I went to a lady last week and made an attempt to date her. It went horribly. This is why part of me doesn’t think I will ever find true love. There is no pain like the pain brought on by people who love you. Or those who profess to care. I’m no Hollywood stud, nor am I rich. There is no rich uncle who will change my fortune, but I am a good guy. 

After a decade of living alone, part of me screams out that I don’t want to die alone. ‘Find someone,’ my soul cries out. I want to pummel my soul with innumerable blows. Do you have any idea how difficult it is to find someone who is real? In a world where most people spend their time maintaining their mask, how do you know that you have ‘found the one?’
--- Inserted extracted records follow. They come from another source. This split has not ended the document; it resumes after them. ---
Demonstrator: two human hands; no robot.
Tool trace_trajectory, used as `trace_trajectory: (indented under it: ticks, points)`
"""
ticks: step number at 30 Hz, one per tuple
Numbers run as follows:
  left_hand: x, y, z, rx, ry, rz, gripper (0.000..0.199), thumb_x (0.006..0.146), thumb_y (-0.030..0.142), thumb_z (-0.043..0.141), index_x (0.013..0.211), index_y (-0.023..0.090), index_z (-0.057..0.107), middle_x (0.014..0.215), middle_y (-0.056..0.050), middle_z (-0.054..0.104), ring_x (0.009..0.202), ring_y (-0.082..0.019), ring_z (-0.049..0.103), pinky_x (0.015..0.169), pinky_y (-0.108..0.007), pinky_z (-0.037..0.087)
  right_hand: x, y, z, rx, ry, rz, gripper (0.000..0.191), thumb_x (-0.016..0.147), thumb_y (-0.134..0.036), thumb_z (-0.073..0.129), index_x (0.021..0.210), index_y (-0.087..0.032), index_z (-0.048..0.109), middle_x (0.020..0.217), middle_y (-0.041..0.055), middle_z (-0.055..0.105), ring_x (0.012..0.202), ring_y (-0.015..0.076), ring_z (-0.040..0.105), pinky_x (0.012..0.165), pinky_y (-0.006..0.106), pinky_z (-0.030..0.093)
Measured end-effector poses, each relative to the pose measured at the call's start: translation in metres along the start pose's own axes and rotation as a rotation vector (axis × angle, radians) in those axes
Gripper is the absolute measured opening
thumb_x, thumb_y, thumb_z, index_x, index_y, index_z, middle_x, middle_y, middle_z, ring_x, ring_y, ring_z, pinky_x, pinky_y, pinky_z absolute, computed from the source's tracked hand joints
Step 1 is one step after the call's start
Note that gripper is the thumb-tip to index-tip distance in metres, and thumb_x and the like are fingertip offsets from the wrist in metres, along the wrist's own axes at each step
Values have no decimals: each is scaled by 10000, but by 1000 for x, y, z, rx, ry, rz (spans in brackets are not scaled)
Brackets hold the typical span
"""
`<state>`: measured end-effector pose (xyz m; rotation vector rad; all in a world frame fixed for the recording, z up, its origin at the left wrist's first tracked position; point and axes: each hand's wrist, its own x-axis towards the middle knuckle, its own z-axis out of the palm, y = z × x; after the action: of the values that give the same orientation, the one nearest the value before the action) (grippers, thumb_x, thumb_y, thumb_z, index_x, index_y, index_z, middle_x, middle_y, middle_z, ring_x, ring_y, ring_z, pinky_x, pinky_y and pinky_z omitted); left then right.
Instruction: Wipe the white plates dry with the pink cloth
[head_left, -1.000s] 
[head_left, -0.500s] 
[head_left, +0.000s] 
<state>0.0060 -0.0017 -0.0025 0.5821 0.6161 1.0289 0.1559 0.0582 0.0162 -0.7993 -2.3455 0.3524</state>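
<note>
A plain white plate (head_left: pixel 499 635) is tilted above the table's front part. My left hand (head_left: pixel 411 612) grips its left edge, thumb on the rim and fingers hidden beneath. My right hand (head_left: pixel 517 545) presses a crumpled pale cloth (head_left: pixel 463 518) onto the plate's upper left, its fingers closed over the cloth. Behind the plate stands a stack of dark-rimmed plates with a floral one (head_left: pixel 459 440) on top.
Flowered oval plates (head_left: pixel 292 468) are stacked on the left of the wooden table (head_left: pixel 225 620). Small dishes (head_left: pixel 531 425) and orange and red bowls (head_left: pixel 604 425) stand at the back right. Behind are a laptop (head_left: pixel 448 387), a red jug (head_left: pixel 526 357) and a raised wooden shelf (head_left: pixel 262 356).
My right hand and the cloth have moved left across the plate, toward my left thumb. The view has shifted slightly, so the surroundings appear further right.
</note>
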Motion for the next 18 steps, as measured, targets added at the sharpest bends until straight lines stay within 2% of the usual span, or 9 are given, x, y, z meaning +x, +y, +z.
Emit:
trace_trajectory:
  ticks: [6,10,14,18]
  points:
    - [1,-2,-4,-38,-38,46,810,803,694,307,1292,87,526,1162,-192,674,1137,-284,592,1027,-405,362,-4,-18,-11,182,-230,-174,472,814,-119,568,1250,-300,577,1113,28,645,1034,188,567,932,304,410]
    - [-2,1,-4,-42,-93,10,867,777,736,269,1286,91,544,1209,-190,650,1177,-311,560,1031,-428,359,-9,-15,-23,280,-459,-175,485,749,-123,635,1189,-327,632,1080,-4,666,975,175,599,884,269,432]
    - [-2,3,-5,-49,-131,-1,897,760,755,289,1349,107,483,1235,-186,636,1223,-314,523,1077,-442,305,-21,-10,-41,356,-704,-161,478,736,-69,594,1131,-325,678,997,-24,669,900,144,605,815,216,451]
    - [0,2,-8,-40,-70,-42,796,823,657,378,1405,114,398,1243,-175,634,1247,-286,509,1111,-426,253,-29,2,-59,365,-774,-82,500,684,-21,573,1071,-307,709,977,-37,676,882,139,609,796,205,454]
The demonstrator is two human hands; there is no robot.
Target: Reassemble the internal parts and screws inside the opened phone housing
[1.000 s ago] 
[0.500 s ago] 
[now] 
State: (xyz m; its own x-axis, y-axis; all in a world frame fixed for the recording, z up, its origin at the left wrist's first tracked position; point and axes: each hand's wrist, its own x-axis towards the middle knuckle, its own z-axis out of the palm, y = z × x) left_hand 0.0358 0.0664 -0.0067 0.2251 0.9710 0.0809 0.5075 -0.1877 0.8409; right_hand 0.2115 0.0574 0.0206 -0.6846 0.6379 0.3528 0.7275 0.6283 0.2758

The chaos of life wreaks havoc on a social life. I’m not social to begin with. Sure, I went tonight and had a few laughs. I went because my friend sent a text asking me to ride with him to the dinner. He was nice enough to make a gesture, I was nice enough to accept. 

Hindsight reveals I am of two minds when it comes to taking a chance in love. Sure, I like the feeling of being close to someone, but then again, I really enjoy the peace of being alone. Choosing a life partner feels like you’re going all in at the card table in Vegas. Who goes all in on the first hand?

I’ve done it before. Somehow, I am still of the opinion that I got the recent choice right. Still, my heart dreads the pain I foresee coming down the pipe. I wish with all my being that I could be with someone forever. It would be enjoyable to build with someone, but it’s as I said earlier. 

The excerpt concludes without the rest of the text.